Work instruction -> In the listing below, locate the lines that hold the string "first". Copy those lines.
Start of Dataset excerpt
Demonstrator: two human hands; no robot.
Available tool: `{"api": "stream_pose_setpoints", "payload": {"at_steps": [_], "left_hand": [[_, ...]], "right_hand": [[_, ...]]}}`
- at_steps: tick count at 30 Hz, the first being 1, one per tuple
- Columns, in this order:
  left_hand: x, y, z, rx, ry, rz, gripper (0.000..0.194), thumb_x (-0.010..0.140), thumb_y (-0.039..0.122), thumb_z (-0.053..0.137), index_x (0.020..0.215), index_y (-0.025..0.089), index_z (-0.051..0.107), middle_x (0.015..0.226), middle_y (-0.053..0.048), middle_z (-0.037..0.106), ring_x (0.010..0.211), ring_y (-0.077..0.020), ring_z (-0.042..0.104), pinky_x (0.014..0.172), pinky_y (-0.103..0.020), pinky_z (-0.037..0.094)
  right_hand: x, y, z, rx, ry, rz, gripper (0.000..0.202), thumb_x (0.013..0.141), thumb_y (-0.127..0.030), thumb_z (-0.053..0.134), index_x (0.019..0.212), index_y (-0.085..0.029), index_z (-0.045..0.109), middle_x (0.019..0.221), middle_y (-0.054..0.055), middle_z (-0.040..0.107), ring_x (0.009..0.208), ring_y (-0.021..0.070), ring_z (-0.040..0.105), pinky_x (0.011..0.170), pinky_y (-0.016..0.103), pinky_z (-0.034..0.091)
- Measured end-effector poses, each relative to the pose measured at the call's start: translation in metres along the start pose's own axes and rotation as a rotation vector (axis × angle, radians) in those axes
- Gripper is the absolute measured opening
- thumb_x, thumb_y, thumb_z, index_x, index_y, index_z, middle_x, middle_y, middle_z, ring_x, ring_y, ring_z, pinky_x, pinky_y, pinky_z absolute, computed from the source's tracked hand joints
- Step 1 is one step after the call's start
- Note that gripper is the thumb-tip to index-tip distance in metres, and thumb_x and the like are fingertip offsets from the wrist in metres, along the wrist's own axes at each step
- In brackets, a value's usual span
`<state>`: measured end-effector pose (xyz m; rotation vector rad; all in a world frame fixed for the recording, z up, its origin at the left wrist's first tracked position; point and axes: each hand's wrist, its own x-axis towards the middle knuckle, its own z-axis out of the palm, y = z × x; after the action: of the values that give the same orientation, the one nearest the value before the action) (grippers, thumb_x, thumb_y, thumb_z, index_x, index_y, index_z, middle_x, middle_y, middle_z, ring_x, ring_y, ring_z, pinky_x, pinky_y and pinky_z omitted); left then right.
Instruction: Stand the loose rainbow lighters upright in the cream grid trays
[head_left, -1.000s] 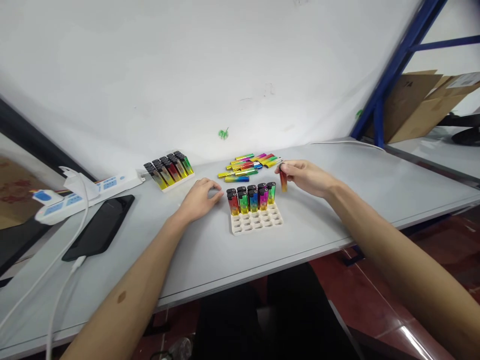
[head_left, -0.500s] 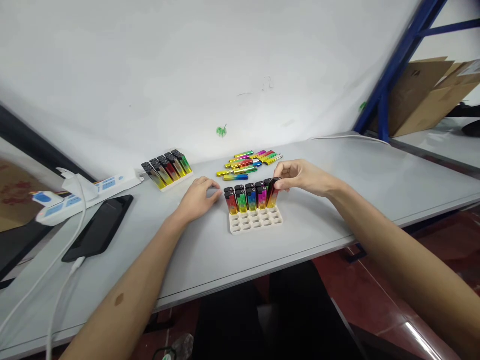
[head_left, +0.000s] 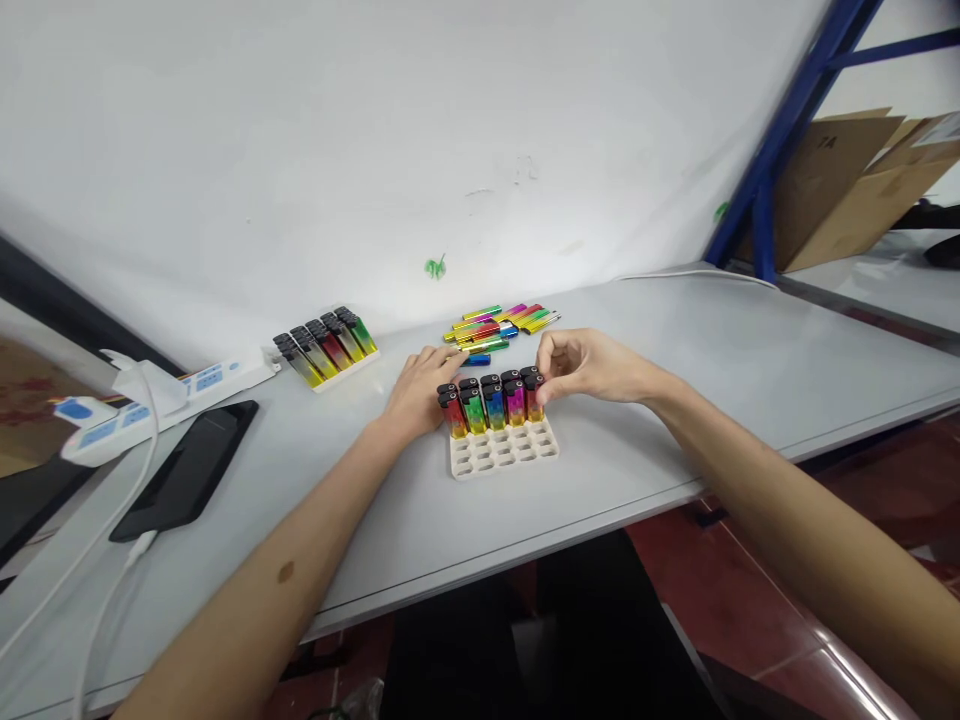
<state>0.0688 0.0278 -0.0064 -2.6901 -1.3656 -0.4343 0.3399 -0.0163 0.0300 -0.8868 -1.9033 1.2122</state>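
Black trousers (head_left: 585, 620) fill the bottom centre of the frame, with red floor tiles (head_left: 701, 620) to their right. Above them stretches a grey tabletop (head_left: 645, 450). At left on it lies a dark phone (head_left: 191, 470), a white cable (head_left: 101, 600) plugged into its lower end.

Near the middle of the frame sits a white tray (head_left: 506, 470), open slots in its nearer rows. Two rows of black-topped lighters (head_left: 493, 408) stand upright along its far side, the front ones red, green, blue, magenta and red. The right hand (head_left: 581, 368) has its fingers curled and its thumb against the right-end lighter (head_left: 534, 410); I cannot tell whether it is pinching it. The left hand (head_left: 424, 390) lies left of the tray, partly hidden by the lighters, fingers slightly bent and close together, their tips at the edge of a loose pile (head_left: 499, 325) of shiny lighters; whether they hold one, I cannot tell.

Farther left are a power strip (head_left: 214, 378) and a second filled tray (head_left: 346, 373). Behind rises a white wall (head_left: 337, 150); cardboard boxes (head_left: 847, 200) stand upper right, beyond a blue frame (head_left: 780, 150).
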Motion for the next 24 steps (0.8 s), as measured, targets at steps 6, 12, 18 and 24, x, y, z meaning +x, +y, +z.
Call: {"api": "stream_pose_setpoints", "payload": {"at_steps": [6, 12, 18, 24], "left_hand": [[-0.003, -0.001, -0.008, -0.059, -0.064, -0.072, 0.025, 0.085, 0.026, 0.053, 0.108, 0.025, 0.062, 0.105, -0.010, 0.057, 0.100, -0.0287, 0.051, 0.086, -0.043, 0.040], [-0.017, 0.006, -0.026, -0.431, -0.017, -0.247, 0.025, 0.073, 0.018, 0.059, 0.089, 0.024, 0.041, 0.078, 0.001, 0.056, 0.068, -0.0173, 0.052, 0.061, -0.029, 0.037], [-0.009, 0.012, -0.030, -1.159, 0.139, -0.608, 0.024, 0.080, 0.039, 0.059, 0.088, 0.025, 0.041, 0.054, 0.010, 0.039, 0.038, -0.0080, 0.033, 0.041, -0.022, 0.024], [-0.007, 0.007, -0.040, -1.559, 0.337, -0.732, 0.047, 0.086, 0.065, 0.037, 0.064, 0.023, 0.038, 0.039, 0.009, 0.021, 0.029, -0.0061, 0.015, 0.036, -0.022, 0.009]], "right_hand": [[0.002, 0.001, -0.005, -0.001, 0.222, 0.022, 0.045, 0.090, -0.062, 0.055, 0.078, -0.019, 0.058, 0.071, 0.000, 0.056, 0.057, 0.0095, 0.053, 0.054, 0.026, 0.044], [0.011, 0.020, -0.010, -0.086, 0.431, 0.190, 0.044, 0.094, -0.058, 0.050, 0.078, -0.018, 0.059, 0.068, 0.001, 0.054, 0.054, 0.0105, 0.052, 0.050, 0.026, 0.042], [0.014, 0.035, -0.006, -0.441, 0.424, 0.164, 0.041, 0.095, -0.051, 0.047, 0.076, -0.019, 0.062, 0.066, 0.000, 0.061, 0.056, 0.0116, 0.052, 0.059, 0.026, 0.039], [0.015, 0.042, -0.004, -0.552, 0.397, 0.141, 0.040, 0.095, -0.050, 0.045, 0.075, -0.020, 0.061, 0.063, 0.000, 0.062, 0.061, 0.0151, 0.053, 0.063, 0.027, 0.037]]}}
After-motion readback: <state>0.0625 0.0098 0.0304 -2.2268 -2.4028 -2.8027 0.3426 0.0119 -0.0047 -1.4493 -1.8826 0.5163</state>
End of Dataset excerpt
Exercise solution ->
- at_steps: tick count at 30 Hz, the first being 1, one per tuple
`<state>`: measured end-effector pose (xyz m; rotation vector rad; all in a world frame fixed for the recording, z up, its origin at the left wrist's first tracked position; point and axes: each hand's wrist, its own x-axis towards the middle knuckle, its own z-axis out of the palm, y = z × x; after the action: of the values that give the same orientation, the one nearest the value before the action) (grippers, thumb_x, thumb_y, thumb_z, index_x, index_y, index_z, middle_x, middle_y, middle_z, ring_x, ring_y, ring_z, pinky_x, pinky_y and pinky_z omitted); left then right.

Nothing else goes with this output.